Il Consiglio di Stato ha capovolto la sentenza del TAR. Ora la Sistema Parcheggi può iniziare i lavori per costruire il parcheggio da 468 posti.
Faremo di tutto per impedire la consegna dell'area alla Sistema parcheggi da parte del Comune.

Sottolineo (per i non genovesi) il comportamento del Comune di Genova, che ha consegnato (Giunta Pericu, con voto del Consiglio comunale dominato allora da DS e Margherita, ora PD) il parco alla speculazione privata (con 3 successivi atti consigliari: 2002 Comune, 2003 Provincia, 2004 di nuovo Comune).

L'attuale sindaco Marta Vincenzi aveva impostato la campagna elettorale (2007) sullo slogan della "discontinuità". Della "discontinuità" faceva parte anche un rovesciamento di posizione sull'Acquasola (e Villa Rosa, Parco con complesso scolastico). La futura ammnistrazione avrebbe impedito il parcheggio all'Acquasola (e a Villa Rosa).

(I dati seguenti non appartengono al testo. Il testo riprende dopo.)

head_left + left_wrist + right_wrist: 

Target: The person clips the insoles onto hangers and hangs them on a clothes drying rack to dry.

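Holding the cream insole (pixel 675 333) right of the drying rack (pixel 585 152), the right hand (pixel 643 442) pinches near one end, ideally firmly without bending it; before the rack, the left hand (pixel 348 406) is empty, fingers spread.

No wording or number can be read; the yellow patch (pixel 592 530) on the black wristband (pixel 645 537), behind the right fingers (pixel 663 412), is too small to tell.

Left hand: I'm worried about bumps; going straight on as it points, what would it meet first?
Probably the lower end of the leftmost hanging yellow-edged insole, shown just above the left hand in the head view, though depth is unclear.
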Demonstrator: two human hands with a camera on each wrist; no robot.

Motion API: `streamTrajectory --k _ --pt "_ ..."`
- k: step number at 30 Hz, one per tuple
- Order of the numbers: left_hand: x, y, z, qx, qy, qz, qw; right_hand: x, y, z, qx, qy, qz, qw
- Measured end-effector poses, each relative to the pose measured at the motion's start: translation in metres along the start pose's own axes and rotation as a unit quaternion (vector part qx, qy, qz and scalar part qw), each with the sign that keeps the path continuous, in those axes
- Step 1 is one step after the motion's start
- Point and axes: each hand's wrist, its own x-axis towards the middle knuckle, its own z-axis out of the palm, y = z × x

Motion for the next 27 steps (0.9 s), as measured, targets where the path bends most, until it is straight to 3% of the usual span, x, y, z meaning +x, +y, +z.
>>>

Dopo le elezioni ha asserito che il Comune non può più farci niente. Villa Rosa è stata consegnata ai costruttori l'estate scorsa. Per l'Acquasola Comune e Provincia si sono costituiti in giudizio davanti al TAR contro il ricorso delle associazioni ambientaliste, mentre cotinuavano a professarsi dalla nostra parte. Ottenuta sentenza favorevole al parco, al Consiglio di Stato gli Enti (Comune e Provincia) non si sono costituiti. Sembrava un inizio di cambiamento.

Venerdì scorso alla riunione del Comitato si è presentata l'assessore Morgano, per esprimere ancora la piena solidarietà del sindaco e della giunta, affermando che è pacifico ormai in tutto il mondo che non si debbono fare parcheggi in centro. Due ore dopo il sindaco dichiarava che a giorni il Comune avrebbe consegnato l'area alla Sistema Parcheggi.